WHAT YOU SHOULD DO: For this exercise, repeat the whole listing below exactly. Leave the pictures out.

○ ○ ○ ○ ○

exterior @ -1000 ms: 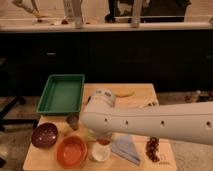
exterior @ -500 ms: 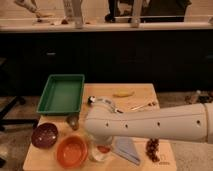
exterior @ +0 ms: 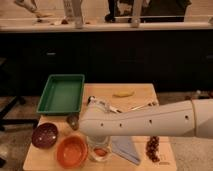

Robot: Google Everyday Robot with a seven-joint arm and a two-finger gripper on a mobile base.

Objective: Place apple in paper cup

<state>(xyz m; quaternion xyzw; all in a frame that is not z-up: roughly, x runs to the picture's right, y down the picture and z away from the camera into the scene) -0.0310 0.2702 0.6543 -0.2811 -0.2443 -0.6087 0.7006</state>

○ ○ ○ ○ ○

WRITTEN SOLUTION:
exterior @ -1000 ms: 
exterior @ -500 ms: 
exterior @ +0 ms: 

Robot: Google Everyday Robot with a seven-joint arm and a two-finger gripper on a mobile base.

Objective: Place apple in paper cup

<state>(xyz m; quaternion xyzw; all in a frame that is not z-up: roughly, x runs to the picture's right, y down the picture and z away from the camera into the scene) -0.0310 0.2702 0.6543 -0.2811 -0.2443 -0.6087 0.7006</state>

That finishes the output for this exercise.